_TASK INSTRUCTIONS_
Only the lines from the opening of the material through the one containing "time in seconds" should be reproduced, each exactly as it stands.

_INPUT MATERIAL_

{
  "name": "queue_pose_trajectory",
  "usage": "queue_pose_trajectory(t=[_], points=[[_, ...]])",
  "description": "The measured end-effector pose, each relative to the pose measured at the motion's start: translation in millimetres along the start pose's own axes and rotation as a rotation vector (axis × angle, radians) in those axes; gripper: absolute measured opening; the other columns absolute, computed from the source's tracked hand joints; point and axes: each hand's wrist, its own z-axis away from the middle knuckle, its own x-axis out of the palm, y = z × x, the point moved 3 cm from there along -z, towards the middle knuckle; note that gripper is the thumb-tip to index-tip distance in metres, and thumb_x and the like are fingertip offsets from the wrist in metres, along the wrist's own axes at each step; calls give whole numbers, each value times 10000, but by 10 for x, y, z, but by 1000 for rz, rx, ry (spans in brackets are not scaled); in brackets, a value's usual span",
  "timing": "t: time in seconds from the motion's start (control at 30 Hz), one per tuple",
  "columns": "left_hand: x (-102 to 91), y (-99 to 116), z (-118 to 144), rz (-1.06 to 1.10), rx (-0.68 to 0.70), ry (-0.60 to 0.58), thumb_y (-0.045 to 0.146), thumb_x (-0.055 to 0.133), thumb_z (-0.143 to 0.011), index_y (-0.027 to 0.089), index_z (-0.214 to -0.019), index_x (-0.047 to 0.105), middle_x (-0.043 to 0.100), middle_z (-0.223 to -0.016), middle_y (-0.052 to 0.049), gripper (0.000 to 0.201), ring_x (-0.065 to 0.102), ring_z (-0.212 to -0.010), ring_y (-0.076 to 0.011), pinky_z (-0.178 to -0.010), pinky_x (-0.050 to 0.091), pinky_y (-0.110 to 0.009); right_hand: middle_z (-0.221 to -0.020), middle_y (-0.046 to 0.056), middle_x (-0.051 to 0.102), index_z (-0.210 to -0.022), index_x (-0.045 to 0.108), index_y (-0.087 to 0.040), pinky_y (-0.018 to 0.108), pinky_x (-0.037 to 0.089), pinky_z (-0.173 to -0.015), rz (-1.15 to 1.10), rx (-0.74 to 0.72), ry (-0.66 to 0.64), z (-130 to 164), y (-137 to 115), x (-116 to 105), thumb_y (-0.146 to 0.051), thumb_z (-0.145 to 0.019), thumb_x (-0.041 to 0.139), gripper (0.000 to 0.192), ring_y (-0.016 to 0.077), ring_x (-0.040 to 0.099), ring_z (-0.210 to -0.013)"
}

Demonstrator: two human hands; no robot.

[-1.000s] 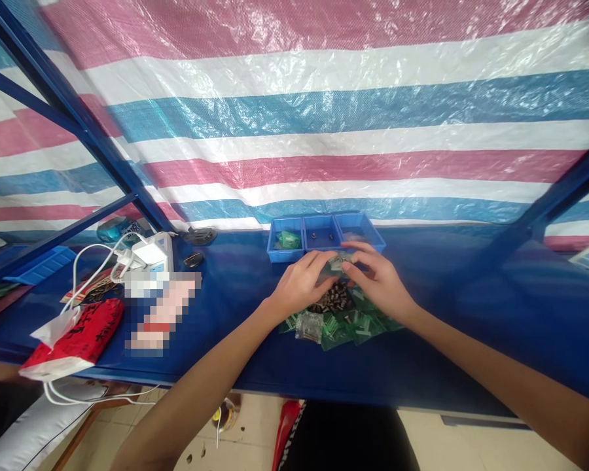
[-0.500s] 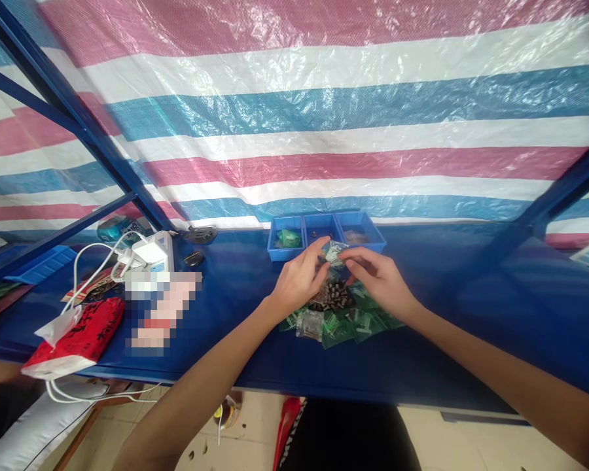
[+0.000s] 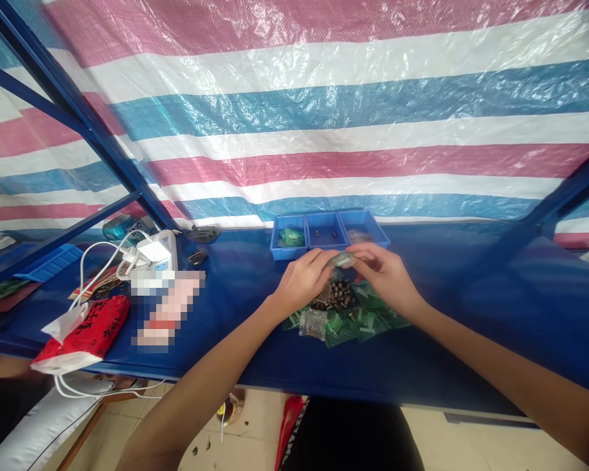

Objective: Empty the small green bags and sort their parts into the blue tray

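Between my two hands is a small clear plastic bag [image 3: 342, 260], pinched at its left end by my left hand [image 3: 304, 278] and at its right end by my right hand [image 3: 385, 275]. What the bag holds is too small to make out. Just below it on the blue table lies a heap of small dark metal cylinders [image 3: 334, 294]. Several green bags [image 3: 341, 327] with pale pieces inside spread in front of the heap, along with a clear bag [image 3: 313, 324] of small parts.
Behind my hands stands a blue three-compartment tray [image 3: 288, 255], with a green bag in its left compartment and a few small pieces in the middle. To the left are a power strip [image 3: 163, 252] with white cables, a black mouse-like object [image 3: 197, 258] and a red tissue pack [image 3: 91, 333].
Both hands have come down slightly, and the bag between them now lies flatter, seen more edge-on. More of the tray's middle compartment shows. The view has shifted a little.
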Motion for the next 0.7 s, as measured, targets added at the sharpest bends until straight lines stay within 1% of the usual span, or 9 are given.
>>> queue_pose_trajectory(t=[0.07,0.17,0.23,0.3,0.4,0.5,0.6,0.7], points=[[12,-7,2,-13,7,22,307,358,-1096,194,-1343,555,699,-1146,-87,336,686,-1028,-217,-805,563,-311,-888,72,768,-1064,697,-223,319,591,-598,31,10,-5,-5,25,-13,-477,-896,708,305,249,723,-832],[32,-21,4,-39,-3,73,338,388,-1094,180,-1263,616,734,-1110,-76,325,703,-1013,-217,-818,562,-310,-829,62,744,-1006,713,-223,315,571,-588,87,3,3,-12,38,-29,-489,-903,698,286,233,698,-776],[37,-34,3,-57,-27,94,360,407,-1090,179,-1175,653,753,-1058,-66,317,718,-950,-209,-777,552,-294,-793,54,710,-971,719,-226,314,556,-571,123,-11,7,-14,29,-30,-497,-908,687,280,221,665,-731],[37,-46,0,-68,-52,89,376,412,-1088,175,-1091,666,755,-975,-57,324,718,-861,-195,-705,525,-272,-762,45,666,-948,720,-230,312,539,-547,152,-26,6,-13,15,-27,-507,-913,674,284,210,622,-689],[35,-56,-3,-75,-78,53,386,398,-1093,175,-1014,652,716,-843,-36,340,682,-748,-173,-617,454,-253,-755,36,625,-933,717,-233,311,526,-527,177,-40,8,-11,9,-24,-519,-916,663,291,195,573,-651],[35,-58,-4,-91,-101,32,397,384,-1096,178,-945,624,654,-754,-20,359,635,-676,-160,-574,388,-254,-788,37,617,-922,711,-234,310,523,-524,188,-60,25,-15,22,-28,-519,-911,669,288,188,563,-647],[40,-58,-4,-102,-113,21,401,380,-1096,177,-884,591,605,-710,-9,374,588,-625,-150,-554,348,-262,-838,43,610,-914,708,-234,311,525,-534,202,-93,21,-24,38,-25,-516,-917,663,285,184,563,-662],[44,-61,-5,-87,-118,12,399,381,-1096,177,-885,582,598,-713,-6,366,572,-613,-144,-553,341,-260,-870,54,607,-914,704,-231,315,534,-547,212,-104,13,-32,50,-20,-518,-925,650,293,193,573,-696]])
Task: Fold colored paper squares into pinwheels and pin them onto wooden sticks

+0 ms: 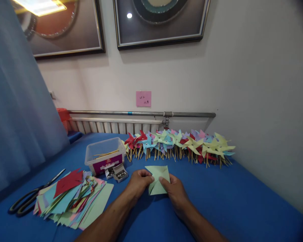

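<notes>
A pale green paper square (158, 186) with cuts running in from its corners is held between my two hands, above the blue cloth. My left hand (140, 181) pinches its left edge between thumb and fingers. On the right side, my right hand (175, 190) grips the paper with the thumb lying on top, near the middle, and the fingers hidden behind. To the left of my hands sit two small open boxes of metal pins (121, 174). Beyond the hands lies a long row of finished paper pinwheels (164, 139) on thin wooden sticks, in several colours.
At the left, a loose pile of coloured paper pieces (73, 198) lies beside large black-handled scissors (35, 195). A clear plastic tub (104, 154) holds wooden sticks (107, 154). Behind the blue-covered table (217, 201) are a radiator (113, 127), a pipe and the wall; a blue curtain (17, 101) hangs left.
</notes>
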`<state>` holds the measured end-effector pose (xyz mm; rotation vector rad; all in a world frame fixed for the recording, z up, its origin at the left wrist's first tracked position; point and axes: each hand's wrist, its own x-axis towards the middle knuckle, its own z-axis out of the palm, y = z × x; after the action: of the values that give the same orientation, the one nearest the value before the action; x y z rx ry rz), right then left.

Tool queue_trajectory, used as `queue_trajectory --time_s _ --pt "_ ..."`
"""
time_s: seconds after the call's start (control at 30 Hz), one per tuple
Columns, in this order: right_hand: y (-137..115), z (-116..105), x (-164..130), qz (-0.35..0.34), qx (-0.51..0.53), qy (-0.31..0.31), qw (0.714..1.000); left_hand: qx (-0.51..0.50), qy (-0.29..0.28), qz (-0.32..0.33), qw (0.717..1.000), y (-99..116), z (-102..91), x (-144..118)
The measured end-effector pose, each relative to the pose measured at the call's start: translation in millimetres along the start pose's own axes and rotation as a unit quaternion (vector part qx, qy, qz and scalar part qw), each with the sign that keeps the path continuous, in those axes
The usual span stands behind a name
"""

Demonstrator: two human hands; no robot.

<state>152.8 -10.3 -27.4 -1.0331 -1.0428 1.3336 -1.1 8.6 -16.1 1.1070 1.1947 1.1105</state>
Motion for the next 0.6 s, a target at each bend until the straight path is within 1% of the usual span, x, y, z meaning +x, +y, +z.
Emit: queue_trajectory --time_s 0.13,0.3,0.47,0.6 --pt "0.6 1.4 -2.4 -0.008 0.002 -0.013 1.000 -0.044 -0.004 -0.011 0.999 2.6 1.8 -3.4" --pt "5.6 0.1 0.2 -0.011 -0.002 -0.011 1.000 -0.044 0.006 -0.010 0.999 3.7 4.0 -4.1" --pt "7.6 3.6 0.3 -0.008 0.020 -0.006 1.000 -0.057 0.010 0.006 0.998 6.0 6.6 -7.1" --pt "6.9 6.2 -0.6 -0.010 0.043 -0.001 0.999 -0.059 0.004 0.003 0.998 10.4 6.4 -11.9"
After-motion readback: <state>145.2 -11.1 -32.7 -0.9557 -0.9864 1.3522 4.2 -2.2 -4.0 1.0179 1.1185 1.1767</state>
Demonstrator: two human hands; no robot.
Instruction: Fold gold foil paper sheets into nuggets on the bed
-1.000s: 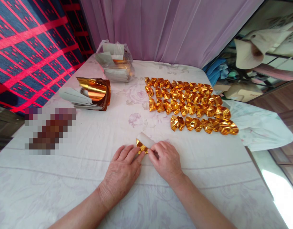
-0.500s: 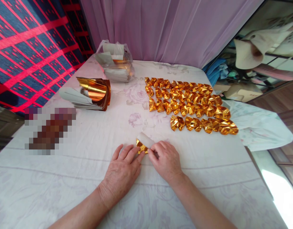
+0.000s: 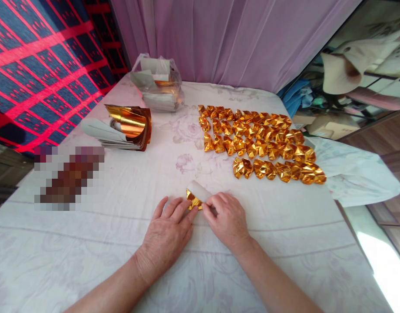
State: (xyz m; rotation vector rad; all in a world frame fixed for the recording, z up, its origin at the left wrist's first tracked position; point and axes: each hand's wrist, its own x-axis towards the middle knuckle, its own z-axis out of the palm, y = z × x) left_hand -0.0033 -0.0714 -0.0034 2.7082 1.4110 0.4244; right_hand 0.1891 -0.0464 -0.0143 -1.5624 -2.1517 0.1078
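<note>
In the head view a small sheet of gold foil paper (image 3: 194, 201), partly folded, lies on the cloth between my hands. Its gold side shows at the front, and a pale rolled-over flap curves up behind it. My left hand (image 3: 170, 224) rests flat with its fingers spread, the fingertips pressing on the left part of the foil paper. At the right corner, the thumb and curled fingers of my right hand (image 3: 227, 219) pinch the foil paper. My right fingertips partly hide that edge.
Folded gold foil pieces (image 3: 261, 134) stand in rows at the right. A curled stack of foil paper (image 3: 128, 130) lies at the left, with a plastic bag of more sheets (image 3: 159, 87) behind it. A blurred-out patch (image 3: 69, 178) covers something at the left.
</note>
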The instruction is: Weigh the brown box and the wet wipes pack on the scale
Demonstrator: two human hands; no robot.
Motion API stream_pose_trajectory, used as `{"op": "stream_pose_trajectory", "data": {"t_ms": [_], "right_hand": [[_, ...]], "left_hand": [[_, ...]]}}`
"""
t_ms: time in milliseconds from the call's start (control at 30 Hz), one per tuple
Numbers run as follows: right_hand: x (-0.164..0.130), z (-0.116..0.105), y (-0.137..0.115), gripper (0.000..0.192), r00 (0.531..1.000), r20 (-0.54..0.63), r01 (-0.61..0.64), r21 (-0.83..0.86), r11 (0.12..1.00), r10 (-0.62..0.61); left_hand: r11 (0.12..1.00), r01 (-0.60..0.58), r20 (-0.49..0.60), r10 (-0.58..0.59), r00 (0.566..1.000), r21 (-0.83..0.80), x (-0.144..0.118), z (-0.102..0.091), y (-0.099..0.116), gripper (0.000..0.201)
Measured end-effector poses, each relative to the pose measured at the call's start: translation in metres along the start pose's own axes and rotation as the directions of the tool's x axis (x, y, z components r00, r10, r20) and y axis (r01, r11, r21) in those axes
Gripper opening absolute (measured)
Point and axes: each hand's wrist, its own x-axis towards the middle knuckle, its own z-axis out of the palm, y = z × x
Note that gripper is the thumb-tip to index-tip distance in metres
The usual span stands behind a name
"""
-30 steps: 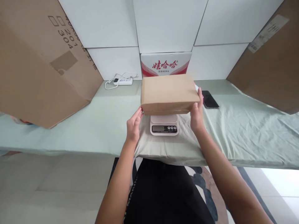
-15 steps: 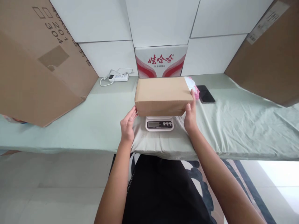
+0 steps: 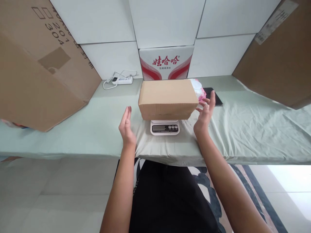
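A brown cardboard box (image 3: 168, 97) rests on a white digital kitchen scale (image 3: 165, 128), whose front panel with display and buttons shows below it. The box hides the weighing platform. To the left of the box, and apart from it, my left hand (image 3: 127, 127) is held up with its fingers stretched out. My right hand (image 3: 204, 115) is just off the right side of the box, its fingers spread and bare of any object. Behind that hand lie a pink and white packet (image 3: 199, 90) and a dark tablet (image 3: 215, 97), both partly covered.
A green cloth covers the table (image 3: 97, 136). A white power strip (image 3: 122, 80) with its cord lies at the back left. A red and white carton (image 3: 166, 63) stands against the white wall. Large cardboard boxes flank the left (image 3: 43, 81) and right (image 3: 279, 61).
Both hands have let go of the cardboard box and moved outward from its sides. The box stays on the scale.
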Motion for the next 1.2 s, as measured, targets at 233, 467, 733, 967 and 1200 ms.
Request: {"op": "stream_pose_trajectory", "data": {"t_ms": [233,467,733,967,1200], "right_hand": [[-0.002,0.002,-0.002,0.072,0.997,0.081,0.01,0.018,1.0,-0.012],[-0.003,0.004,0.004,0.075,0.988,0.155,0.025,-0.001,1.0,-0.024],[-0.004,0.005,-0.008,0.082,0.989,0.144,0.024,0.012,1.0,-0.025],[-0.004,0.002,-0.019,0.075,0.991,0.117,0.065,-0.065,0.996,-0.058],[-0.007,0.002,-0.027,0.074,0.981,0.182,0.082,-0.074,0.994,-0.067]], "left_hand": [[0.991,0.136,0.162,-0.136,0.977,0.011,-0.002,0.004,0.001,0.074],[0.987,0.16,0.198,-0.157,0.968,0.0,-0.002,0.008,0.003,0.081],[0.988,0.153,0.226,-0.146,0.963,-0.014,-0.003,0.009,0.005,0.078],[0.988,0.156,0.252,-0.151,0.956,-0.003,-0.003,0.007,0.004,0.077],[0.988,0.157,0.322,-0.15,0.935,0.005,-0.003,0.007,0.001,0.08]]}}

_PROBLEM SOLUTION_
{
  "name": "queue_pose_trajectory",
  "usage": "queue_pose_trajectory(t=[_], points=[[_, ...]])",
  "description": "The measured end-effector pose, each relative to the pose measured at the motion's start: translation in millimetres along the start pose's own axes and rotation as a rotation vector (axis × angle, radians) in those axes; gripper: absolute measured opening; the other columns absolute, computed from the source's tracked hand joints; point and axes: each hand's wrist, its own z-axis away from the middle knuckle, its own x-axis out of the palm, y = z × x, the point moved 3 cm from there along -z, towards the middle knuckle; note that gripper is the thumb-tip to index-tip distance in metres, and thumb_x and the like are fingertip offsets from the wrist in metres, along the wrist's own axes at each step; calls give whole numbers, each value times 10000, but by 10 for x, y, z, but by 1000 for rz, rx, ry (spans in brackets are not scaled); in brackets, a value's usual span",
  "timing": "t: time in seconds from the motion's start (control at 30 Hz), one per tuple",

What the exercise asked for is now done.